Adesso mi arrabbio. Si parla di adozioni per i miei amici gay, che adoro ovviamente, ma quando io lottavo per le donne single sono stata derisa eppure avevo un seguito enorme di tante persone nella mia stessa situazione. Quasi fosse una bestemmia. Oggi sento che la mia voce nel mio Paese non è stata ascoltata. Avevo esigenza di dare amore e consegnare il mio affetto e togliere dalla strada un bimbo. Non me l’hanno permesso.
Impossibile non rievocare i tempi unici in cui la sua carriera era all’apice. Gli anni 70, 80, che ricordi ha?
Spumeggianti, non ho rimorsi l’unica pecca è che lasciavo che le cose venissero a me, dove mi giravo arrivava, non sono stata per niente ambiziosa o esibizionista. Pensi che oggi mi diverto con un bicchiere di birra con gli amici, rifuggo la mondanità. All’epoca ero giovane ed ero ubriaca di celebrità ma mi rendevo conto che tornare a casa nella mia solitudine era un avvertimento. E infatti io oggi traggo una grande gioia dallo stare da sola, perché mi amo follemente. Cerco la solitudine, tutti i grandi personaggi desiderano stare bene con se stessi per un’esigenza di togliersi dalla massa adorante e ritrovare l’essenza della vita fatta di piccole cose.
Rimpianti?
Io sono una donna perbene, per stare a questo mondo forse non va bene. Mi ha fregato un’assicurazione, mi hanno salvata da un intervento i medici americani perché quelli italiani non avevano capito. Ce ne sono di cose che non vanno. Non le chiamerei rimpianti, io mi sono divertita tanto ed ero Alice nel mondo delle meraviglie, sono stata molto in America. Oggi mi piacebbe fare viaggi ma dove c’è il sole, il silenzio ma non dove c’è chiasso.

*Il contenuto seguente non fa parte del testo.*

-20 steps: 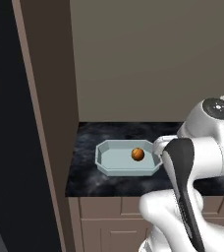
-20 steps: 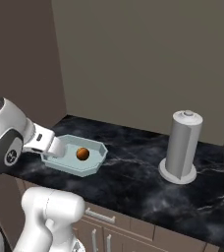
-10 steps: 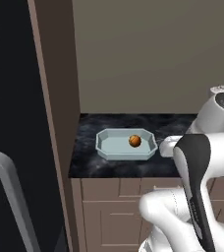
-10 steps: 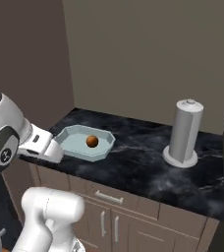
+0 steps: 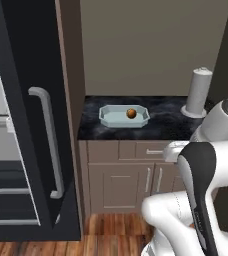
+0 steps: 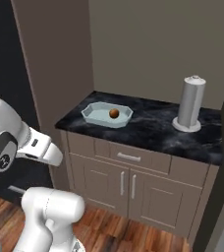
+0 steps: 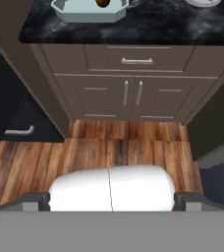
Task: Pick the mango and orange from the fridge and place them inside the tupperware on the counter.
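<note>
The orange (image 5: 131, 113) lies inside the pale blue tupperware (image 5: 111, 117), which rests on the black speckled counter (image 5: 161, 122). Both also show from the right base, the orange (image 6: 114, 113) in the tupperware (image 6: 97, 115), and at the top of the hand view, the orange (image 7: 102, 3) in the tupperware (image 7: 79, 12). At the left the fridge (image 5: 28, 125) stands with its door swung out, grey shelves beside it. The mango is out of view. My gripper (image 7: 112, 201) is open and empty, held low in front of the cabinets, well back from the counter.
A grey paper towel holder (image 5: 198, 92) stands at the counter's right end. Brown cabinets (image 7: 128, 93) with metal handles sit under the counter, above a wooden floor (image 7: 124, 152). A brown panel (image 5: 71, 100) separates fridge and counter. A dark wall (image 6: 222, 172) closes the right side.
The whole picture has shifted: the base has backed away from the counter, bringing the cabinets, floor and fridge door into sight. The orange stays in the tupperware.
</note>
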Controlling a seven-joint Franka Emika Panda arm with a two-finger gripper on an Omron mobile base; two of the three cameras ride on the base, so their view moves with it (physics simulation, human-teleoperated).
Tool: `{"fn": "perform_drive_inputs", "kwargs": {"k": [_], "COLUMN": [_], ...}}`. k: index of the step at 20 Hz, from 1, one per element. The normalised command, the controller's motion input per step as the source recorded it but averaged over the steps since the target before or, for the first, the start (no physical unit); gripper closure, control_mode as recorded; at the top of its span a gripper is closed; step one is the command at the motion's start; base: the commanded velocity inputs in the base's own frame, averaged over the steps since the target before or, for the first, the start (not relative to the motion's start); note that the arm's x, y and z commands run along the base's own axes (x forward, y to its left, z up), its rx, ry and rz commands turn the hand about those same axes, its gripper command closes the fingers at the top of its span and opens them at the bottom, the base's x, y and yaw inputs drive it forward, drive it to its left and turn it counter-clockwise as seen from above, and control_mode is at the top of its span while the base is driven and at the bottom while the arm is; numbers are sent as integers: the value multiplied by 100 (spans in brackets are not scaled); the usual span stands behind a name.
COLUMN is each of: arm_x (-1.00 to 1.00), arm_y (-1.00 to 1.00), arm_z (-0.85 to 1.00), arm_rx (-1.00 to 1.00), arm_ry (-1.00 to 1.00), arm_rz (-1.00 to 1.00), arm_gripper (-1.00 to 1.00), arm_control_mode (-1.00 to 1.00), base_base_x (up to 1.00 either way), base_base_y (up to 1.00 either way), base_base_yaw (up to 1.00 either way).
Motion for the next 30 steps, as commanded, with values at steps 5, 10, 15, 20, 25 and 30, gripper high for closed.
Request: {"fn": "perform_drive_inputs", "kwargs": {"k": [5, 10, 15, 20, 25, 30], "arm_x": [0, 0, 0, 0, 0, 0], "arm_y": [0, 0, 0, 0, 0, 0], "arm_z": [0, 0, 0, 0, 0, 0], "arm_rx": [0, 0, 0, 0, 0, 0], "arm_ry": [0, 0, 0, 0, 0, 0], "arm_rz": [0, 0, 0, 0, 0, 0], "arm_gripper": [-100, -100, -100, -100, -100, -100], "arm_control_mode": [100, 100, 100, 100, 100, 100], "base_base_x": [-97, -60, -30, -3, 11, 33], "base_base_y": [37, 86, 100, 100, 94, 73], "base_base_yaw": [4, 13, 10, 0, 0, -2]}}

Qualcosa che la stimola oggi?
Ho collaborato con la musica e la creatività di un bravo cantautore, Manuel Pia, sardo, talentuoso, uno che non sarebbe uscito da un talent. Perché non si fa un talento per la scrittura e la finiamo di celebrare l’imitazione delle canzoni? Lo trovo grave, non si ascolta chi crea qualcosa di nuovo. Io con Pia ho scritto nove canzoni e cercherò di pubblicarle, nel libro parlo anche di questo e racconto di una in particolare, “BAYLA” che mi ha ispirata per creare nel libro un’immaginaria ed intensa storia d’amore.
C’è qualcuno che le piace musicalmente?
Bisogna distinguersi dagli altri e c’è Jack Savoretti che lo fa, sono andata a vederlo. Lui è stato capito quando si è allontanato dall’Italia, qui non lo valorizzavano, quando è uscito ha avuto successo. Chi non esce dall’Italia resta intrappolato.
Che effetto le fa scrivere un libro a cura di un’altra donna, la nostra Cinzia Alibrandi?
Ho ho un grave problema, per cominciare, non posso mettere gli occhiali e quando li metto ho delle emicranie pazzesche e quindi non posso scrivere direttamente io. Detto ciò è difficile trovare la sensibilità in qualcuno che sappia raccontare quello che provo. E devo dire che è stato piacevole scrivere con una donna, amo collaborare con le donne, hanno un’apertura. Con Cinizia ci siamo subito dette che c’era bisogno di una pennellata in 3 mesi di lavoro e con lei i particolari, gli aneddoti, le storie sono emerse a perfezione. Ci sono stati dei momenti molto simpatici, usava delle congetture alla siciliana, era molto comico perché io la frenavo dicendo: No, non direi così, è troppo siciliano!
Si sente un’autrice apprezzata?
Sento che il pubblico che mi ama mi spinge al racconto e questo stimolo mi offre l’unica ebrezza di questi anni, si è stabilito un legame così forte con i miei lettori e lettrici che non posso descrivere. Per me è una gioia ogni volta che mi metto alla prova, perché anche in questo sono stata antesignana, il primo libro che ho fatto uscire vendette più di Bruno Vespa e all’inizio non lo volevano nemmeno perché non andavano le autobiografie. Invece adesso che sono tra i best-seller mi sento come se avessi vinto l’Oscar.